EXERCISE GOAL —
An exact copy of all the data is required.

Data excerpts:
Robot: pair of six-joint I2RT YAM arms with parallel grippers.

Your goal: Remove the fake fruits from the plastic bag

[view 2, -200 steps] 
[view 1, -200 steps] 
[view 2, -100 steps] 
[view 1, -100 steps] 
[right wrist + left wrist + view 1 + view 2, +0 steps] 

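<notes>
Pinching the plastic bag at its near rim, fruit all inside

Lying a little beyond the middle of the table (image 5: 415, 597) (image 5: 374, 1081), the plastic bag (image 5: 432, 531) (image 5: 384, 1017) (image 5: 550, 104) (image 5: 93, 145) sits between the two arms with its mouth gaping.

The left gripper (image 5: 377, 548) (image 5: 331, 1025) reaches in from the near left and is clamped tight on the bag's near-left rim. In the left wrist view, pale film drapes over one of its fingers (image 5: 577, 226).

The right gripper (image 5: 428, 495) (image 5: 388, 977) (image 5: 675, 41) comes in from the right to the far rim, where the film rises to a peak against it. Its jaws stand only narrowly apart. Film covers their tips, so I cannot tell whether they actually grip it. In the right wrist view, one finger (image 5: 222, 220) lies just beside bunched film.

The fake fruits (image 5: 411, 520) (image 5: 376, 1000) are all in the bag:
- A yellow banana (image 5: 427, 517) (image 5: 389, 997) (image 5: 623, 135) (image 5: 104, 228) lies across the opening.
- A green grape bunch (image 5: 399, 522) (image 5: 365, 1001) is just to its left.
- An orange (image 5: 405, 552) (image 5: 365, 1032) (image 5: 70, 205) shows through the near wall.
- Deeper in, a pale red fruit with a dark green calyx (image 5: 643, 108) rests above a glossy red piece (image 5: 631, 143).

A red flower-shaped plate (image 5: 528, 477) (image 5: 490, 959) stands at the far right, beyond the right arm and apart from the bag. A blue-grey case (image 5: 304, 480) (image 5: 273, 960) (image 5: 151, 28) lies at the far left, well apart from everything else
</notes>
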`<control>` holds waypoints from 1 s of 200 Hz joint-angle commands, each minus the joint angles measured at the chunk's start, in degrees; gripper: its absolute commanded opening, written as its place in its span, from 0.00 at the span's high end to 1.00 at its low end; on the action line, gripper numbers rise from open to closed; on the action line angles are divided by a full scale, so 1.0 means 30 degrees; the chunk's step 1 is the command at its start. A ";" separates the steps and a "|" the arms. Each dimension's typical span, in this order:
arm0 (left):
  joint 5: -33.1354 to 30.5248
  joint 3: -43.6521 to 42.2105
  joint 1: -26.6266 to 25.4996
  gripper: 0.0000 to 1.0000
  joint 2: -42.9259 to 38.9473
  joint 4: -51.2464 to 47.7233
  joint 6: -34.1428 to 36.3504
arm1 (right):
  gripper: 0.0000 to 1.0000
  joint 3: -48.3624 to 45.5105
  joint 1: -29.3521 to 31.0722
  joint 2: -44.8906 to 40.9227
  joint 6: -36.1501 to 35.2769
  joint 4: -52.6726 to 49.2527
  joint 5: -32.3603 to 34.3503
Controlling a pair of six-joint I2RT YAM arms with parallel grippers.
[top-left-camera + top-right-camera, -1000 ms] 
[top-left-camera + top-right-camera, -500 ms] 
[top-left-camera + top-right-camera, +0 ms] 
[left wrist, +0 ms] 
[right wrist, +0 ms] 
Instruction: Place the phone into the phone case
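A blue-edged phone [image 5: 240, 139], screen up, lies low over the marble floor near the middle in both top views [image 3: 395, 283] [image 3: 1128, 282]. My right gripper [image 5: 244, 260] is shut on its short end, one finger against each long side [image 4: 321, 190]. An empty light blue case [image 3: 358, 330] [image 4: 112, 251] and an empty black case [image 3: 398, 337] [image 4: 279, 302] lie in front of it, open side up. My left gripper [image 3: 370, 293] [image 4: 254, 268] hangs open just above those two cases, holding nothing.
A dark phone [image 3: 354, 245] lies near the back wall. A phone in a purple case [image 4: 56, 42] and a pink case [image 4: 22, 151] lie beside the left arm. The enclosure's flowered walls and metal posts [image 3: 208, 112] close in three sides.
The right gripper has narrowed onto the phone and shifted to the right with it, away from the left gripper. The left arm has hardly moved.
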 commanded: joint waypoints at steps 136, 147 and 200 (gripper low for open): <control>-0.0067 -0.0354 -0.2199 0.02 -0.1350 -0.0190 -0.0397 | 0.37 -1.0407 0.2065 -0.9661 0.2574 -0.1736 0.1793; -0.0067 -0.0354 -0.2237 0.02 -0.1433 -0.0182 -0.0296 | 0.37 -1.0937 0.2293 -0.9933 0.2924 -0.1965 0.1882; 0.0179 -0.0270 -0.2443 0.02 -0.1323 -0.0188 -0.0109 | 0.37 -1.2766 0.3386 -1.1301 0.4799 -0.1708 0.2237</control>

FINAL ANSWER —
Robot: pair of six-joint I2RT YAM arms with parallel grippers.

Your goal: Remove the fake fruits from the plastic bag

[view 2, -200 steps] 
[view 1, -200 steps] 
[view 2, -100 steps] 
[view 1, -100 steps] 
[right wrist + left wrist + view 1 + view 2, +0 steps] 

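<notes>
Pinching the plastic bag at its near rim, fruit all inside

Lying a little beyond the middle of the table (image 5: 415, 597) (image 5: 374, 1081), the plastic bag (image 5: 432, 531) (image 5: 384, 1017) (image 5: 550, 104) (image 5: 93, 145) sits between the two arms with its mouth gaping.

The left gripper (image 5: 377, 548) (image 5: 331, 1025) reaches in from the near left and is clamped tight on the bag's near-left rim. In the left wrist view, pale film drapes over one of its fingers (image 5: 577, 226).

The right gripper (image 5: 428, 495) (image 5: 388, 977) (image 5: 675, 41) comes in from the right to the far rim, where the film rises to a peak against it. Its jaws stand only narrowly apart. Film covers their tips, so I cannot tell whether they actually grip it. In the right wrist view, one finger (image 5: 222, 220) lies just beside bunched film.

The fake fruits (image 5: 411, 520) (image 5: 376, 1000) are all in the bag:
- A yellow banana (image 5: 427, 517) (image 5: 389, 997) (image 5: 623, 135) (image 5: 104, 228) lies across the opening.
- A green grape bunch (image 5: 399, 522) (image 5: 365, 1001) is just to its left.
- An orange (image 5: 405, 552) (image 5: 365, 1032) (image 5: 70, 205) shows through the near wall.
- Deeper in, a pale red fruit with a dark green calyx (image 5: 643, 108) rests above a glossy red piece (image 5: 631, 143).

A red flower-shaped plate (image 5: 528, 477) (image 5: 490, 959) stands at the far right, beyond the right arm and apart from the bag. A blue-grey case (image 5: 304, 480) (image 5: 273, 960) (image 5: 151, 28) lies at the far left, well apart from everything else
</notes>
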`<control>` holds waypoints from 1 s of 200 Hz joint-angle commands, each minus the joint angles measured at the chunk's start, in degrees; gripper: its absolute commanded opening, written as its place in its span, from 0.00 at the span's high end to 1.00 at its low end; on the action line, gripper numbers rise from open to closed; on the action line angles are divided by a full scale, so 1.0 means 30 degrees; the chunk's step 1 is the command at its start. A ";" separates the steps and a "|" the arms. Each dimension's typical span, in this order:
arm0 (left):
  joint 5: -33.1354 to 30.5248
  joint 3: -43.6521 to 42.2105
  joint 1: -26.6266 to 25.4996
  gripper: 0.0000 to 1.0000
  joint 2: -42.9259 to 38.9473
  joint 4: -51.2464 to 47.7233
  joint 6: -34.1428 to 36.3504
arm1 (right):
  gripper: 0.0000 to 1.0000
  joint 3: -48.3624 to 45.5105
  joint 1: -29.3521 to 31.0722
  joint 2: -44.8906 to 40.9227
  joint 6: -36.1501 to 35.2769
  joint 4: -52.6726 to 49.2527
  joint 5: -32.3603 to 34.3503
Controlling a pair of six-joint I2RT YAM arms with parallel grippers.
[top-left-camera + top-right-camera, -1000 ms] 
[top-left-camera + top-right-camera, -500 ms] 
[top-left-camera + top-right-camera, +0 ms] 
[left wrist, +0 ms] 
[right wrist, +0 ms] 
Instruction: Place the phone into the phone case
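A blue-edged phone [image 5: 240, 139], screen up, lies low over the marble floor near the middle in both top views [image 3: 395, 283] [image 3: 1128, 282]. My right gripper [image 5: 244, 260] is shut on its short end, one finger against each long side [image 4: 321, 190]. An empty light blue case [image 3: 358, 330] [image 4: 112, 251] and an empty black case [image 3: 398, 337] [image 4: 279, 302] lie in front of it, open side up. My left gripper [image 3: 370, 293] [image 4: 254, 268] hangs open just above those two cases, holding nothing.
A dark phone [image 3: 354, 245] lies near the back wall. A phone in a purple case [image 4: 56, 42] and a pink case [image 4: 22, 151] lie beside the left arm. The enclosure's flowered walls and metal posts [image 3: 208, 112] close in three sides.
The right gripper has narrowed onto the phone and shifted to the right with it, away from the left gripper. The left arm has hardly moved.
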 commanded: joint waypoints at steps 136, 147 and 200 (gripper low for open): <control>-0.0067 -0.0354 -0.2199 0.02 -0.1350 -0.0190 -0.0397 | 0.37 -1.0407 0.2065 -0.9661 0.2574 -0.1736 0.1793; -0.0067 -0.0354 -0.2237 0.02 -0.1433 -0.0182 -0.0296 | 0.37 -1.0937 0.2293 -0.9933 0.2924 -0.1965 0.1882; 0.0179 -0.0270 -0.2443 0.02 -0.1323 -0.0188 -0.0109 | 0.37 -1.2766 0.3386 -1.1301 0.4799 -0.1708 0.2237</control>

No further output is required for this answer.